DATASET EXTRACT Block Start
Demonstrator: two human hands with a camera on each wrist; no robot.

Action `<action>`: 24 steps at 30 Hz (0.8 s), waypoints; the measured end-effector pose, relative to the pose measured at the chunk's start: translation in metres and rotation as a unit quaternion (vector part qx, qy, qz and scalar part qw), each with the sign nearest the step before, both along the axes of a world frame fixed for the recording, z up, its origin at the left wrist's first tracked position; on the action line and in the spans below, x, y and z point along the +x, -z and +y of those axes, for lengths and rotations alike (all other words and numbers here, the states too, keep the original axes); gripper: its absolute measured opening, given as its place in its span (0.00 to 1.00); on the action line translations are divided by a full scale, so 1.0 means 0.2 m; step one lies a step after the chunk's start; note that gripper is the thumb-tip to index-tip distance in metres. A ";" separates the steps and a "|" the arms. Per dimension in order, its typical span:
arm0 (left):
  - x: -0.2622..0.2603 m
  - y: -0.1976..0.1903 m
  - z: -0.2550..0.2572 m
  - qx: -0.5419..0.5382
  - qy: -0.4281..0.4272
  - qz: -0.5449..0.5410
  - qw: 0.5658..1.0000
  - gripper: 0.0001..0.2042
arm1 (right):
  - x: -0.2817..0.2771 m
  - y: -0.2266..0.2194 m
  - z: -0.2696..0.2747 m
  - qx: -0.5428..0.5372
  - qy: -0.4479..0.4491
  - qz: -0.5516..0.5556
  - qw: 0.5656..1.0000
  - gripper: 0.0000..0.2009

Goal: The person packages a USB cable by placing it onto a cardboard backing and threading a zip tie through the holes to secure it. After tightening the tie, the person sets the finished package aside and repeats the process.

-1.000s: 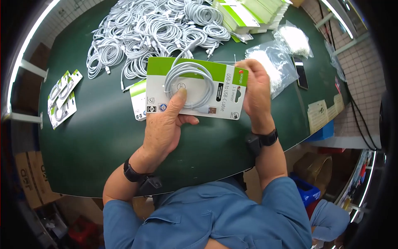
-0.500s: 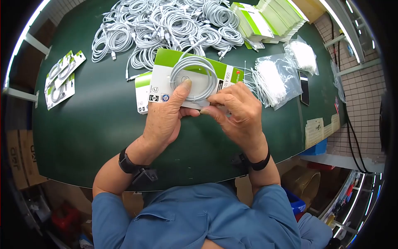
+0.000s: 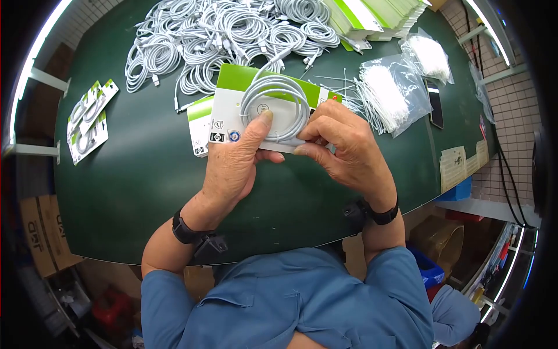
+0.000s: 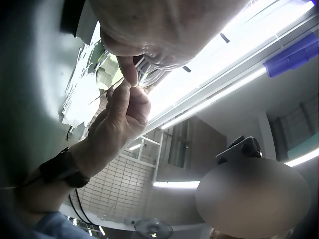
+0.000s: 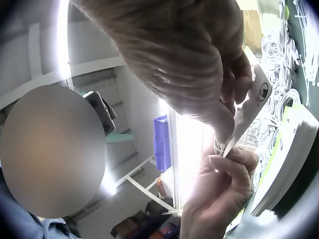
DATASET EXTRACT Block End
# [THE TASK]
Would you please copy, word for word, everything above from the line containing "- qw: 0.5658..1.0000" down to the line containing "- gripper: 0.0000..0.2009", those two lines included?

# [ANSWER AREA]
  - qw: 0.5658..1.0000
  - gripper: 0.0001..0.2042
arm1 (right):
  - x: -0.2817..0.2771 m
  - y: -0.2266..0.2194 m
  - z: -0.2696..0.2747 m
  - qx: -0.5428..0.5372
  - qy: -0.4479..0.4491
  - qz: -0.5516..0.5556
  - qw: 0.5656..1.0000
  - gripper: 0.0000..0.2009

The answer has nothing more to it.